Rappel. Aux termes de l’article L. 1115-1 du Code général des collectivités territoriales, dans sa rédaction applicable au litige N° Lexbase : L4750L73 : « Dans le respect des engagements internationaux de la France, les collectivités territoriales et leurs groupements peuvent mettre en œuvre ou soutenir toute action internationale annuelle ou pluriannuelle de coopération, d’aide au développement ou à caractère humanitaire. / À cette fin, les collectivités territoriales et leurs groupements peuvent, le cas échéant, conclure des conventions avec des autorités locales étrangères. Ces conventions précisent l’objet des actions envisagées et le montant prévisionnel des engagements financiers […] ».
Faits. La requête initiale tendait à l’annulation de la délibération du 30 juillet 2020, par laquelle le conseil municipal de Montpellier a décidé d’attribuer une subvention de 15 000 euros à l’association SOS Méditerranée France.
Position CE (arrêt n° 474652). Si l’activité de cette association est bien susceptible de relever d’une action internationale à caractère humanitaire au sens de l’article L. 1115-1 du Code général des collectivités, ses responsables ont toutefois pris publiquement des positions, critiquant tant le refus opposé par certains États membres au débarquement des personnes qu’elle a secourues, que les orientations de l’Union européenne incitant à privilégier le débarquement des personnes secourues en Libye, pays de départ des embarcations. Ils ont, plus généralement, plaidé pour une politique de sauvetage en mer plus volontariste et mieux coordonnée de la part de l’Union européenne et de ses États membres.
En outre, il ressort des pièces du dossier que la délibération en litige ne précise pas la destination de la subvention de 15 000 euros qu’elle accorde à l’association. En outre, si la convention signée par la commune de Montpellier et l’association pour encadrer l’utilisation de cette subvention stipule à son article 5 que l’association s’engage à utiliser la subvention conformément à l’objet défini à l’article 1er, ce dernier se borne à stipuler que la subvention a été sollicitée pour le fonctionnement de l’association, et à rappeler, sans autre précision, l’ensemble des buts énumérés par l’article 1er de ces statuts.
Ni cette convention, en l’absence de stipulations réservant exclusivement l’utilisation de la subvention allouée à l’action de sauvetage en mer de l’association, à l’exclusion du financement des autres activités à caractère politique conduites par cette association, ni aucun autre élément du dossier ne suffisent à établir que la commune se serait assurée, par les conditions qu’elle aurait posées et des engagements appropriés qu’elle aurait demandé à l’association de prendre, que son aide serait exclusivement destinée au financement de l’action internationale à caractère humanitaire qu’elle entendait soutenir.

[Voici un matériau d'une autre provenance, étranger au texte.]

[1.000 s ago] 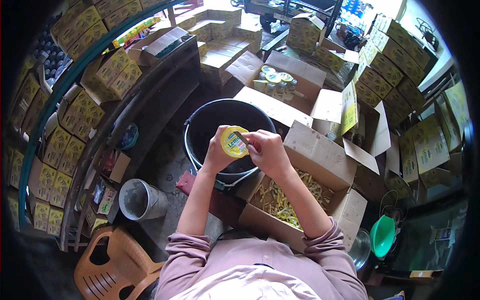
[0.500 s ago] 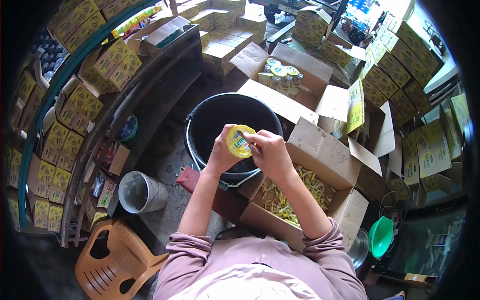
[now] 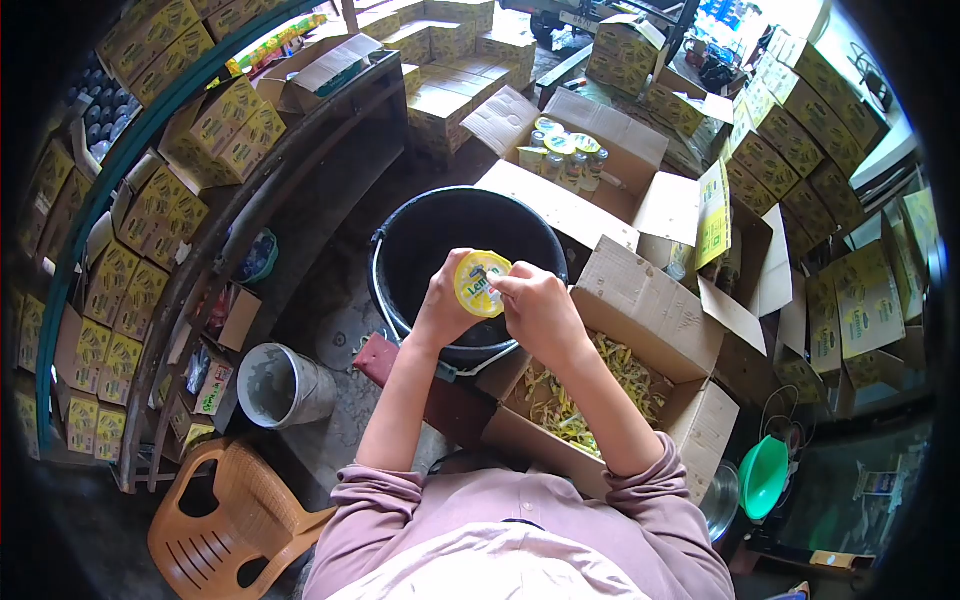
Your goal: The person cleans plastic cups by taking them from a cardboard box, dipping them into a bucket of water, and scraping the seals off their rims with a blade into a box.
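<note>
My left hand [image 3: 443, 305] is wrapped round a cup with a yellow and white printed lid [image 3: 478, 290], its lid facing up toward me. My right hand [image 3: 535, 305] is closed on a small dark blade [image 3: 482, 273], its tip against the lid. Both hands are above the near part of a large black bucket [image 3: 460, 215]. To the right, below my right forearm, an open cardboard box [image 3: 650, 310] holds yellow strips and scraps [image 3: 565, 400].
Several lidded cups [image 3: 562, 155] stand in an open carton [image 3: 600, 125] beyond the bucket. A grey bucket [image 3: 285, 385] and a brown plastic chair [image 3: 235, 515] are at the left. A green bowl [image 3: 763, 478] is at the right. Stacked printed cartons [image 3: 800, 140] line both sides.
The view has shifted slightly since the earliest frame. Over the lid, the blade in my right hand has changed angle and less of it shows. My left hand still holds the cup.
</note>
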`<action>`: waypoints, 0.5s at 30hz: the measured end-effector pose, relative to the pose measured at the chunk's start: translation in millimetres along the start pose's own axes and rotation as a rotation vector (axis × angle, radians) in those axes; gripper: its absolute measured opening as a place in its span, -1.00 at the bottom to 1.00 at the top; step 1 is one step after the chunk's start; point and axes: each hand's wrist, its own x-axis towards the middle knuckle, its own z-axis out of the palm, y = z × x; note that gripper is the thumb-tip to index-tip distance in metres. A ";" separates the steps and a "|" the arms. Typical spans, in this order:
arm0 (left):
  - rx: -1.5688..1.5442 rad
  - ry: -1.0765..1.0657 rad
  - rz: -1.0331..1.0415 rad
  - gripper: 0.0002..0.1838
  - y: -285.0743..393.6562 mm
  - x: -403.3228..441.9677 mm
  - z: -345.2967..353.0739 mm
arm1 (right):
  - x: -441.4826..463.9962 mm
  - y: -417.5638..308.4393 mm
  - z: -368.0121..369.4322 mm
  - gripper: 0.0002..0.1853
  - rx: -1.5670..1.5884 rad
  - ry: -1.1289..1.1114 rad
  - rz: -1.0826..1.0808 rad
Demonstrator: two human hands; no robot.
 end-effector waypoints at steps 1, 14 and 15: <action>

Décision. La délibération attaquée est donc annulée.
Position CE inverse (arrêts n° 472155 et 474507). La subvention accordée par le conseil de Paris est exclusivement destinée à financer l'affrètement d'un nouveau navire, en vue de permettre à l'association de reprendre ses activités de secours en mer. En outre, la convention conclue entre la Ville de Paris et l'association, en application de cette délibération, stipule que l'utilisation de la subvention à d'autres fins entraîne la restitution de tout ou partie des sommes déjà versées, et que la Ville de Paris peut effectuer des contrôles, y compris sur pièces et sur place, pour s'assurer du respect de ces obligations. La destination de ce soutien est donc suffisamment encadrée et répond à l’ensemble des conditions de fond et de forme exigées par la loi (n° 472155).
Dans la dernière affaire, la Haute juridiction a estimé qu’il ne ressortait pas des pièces du dossier que la commission permanente du conseil départemental de l’Hérault aurait, en prenant la délibération litigieuse, entendu s’associer aux prises de position publiques de l’association bénéficiaire. Elle a ainsi rejeté la demande d'annulation d'attribution de la subvention à la même association (n° 474507).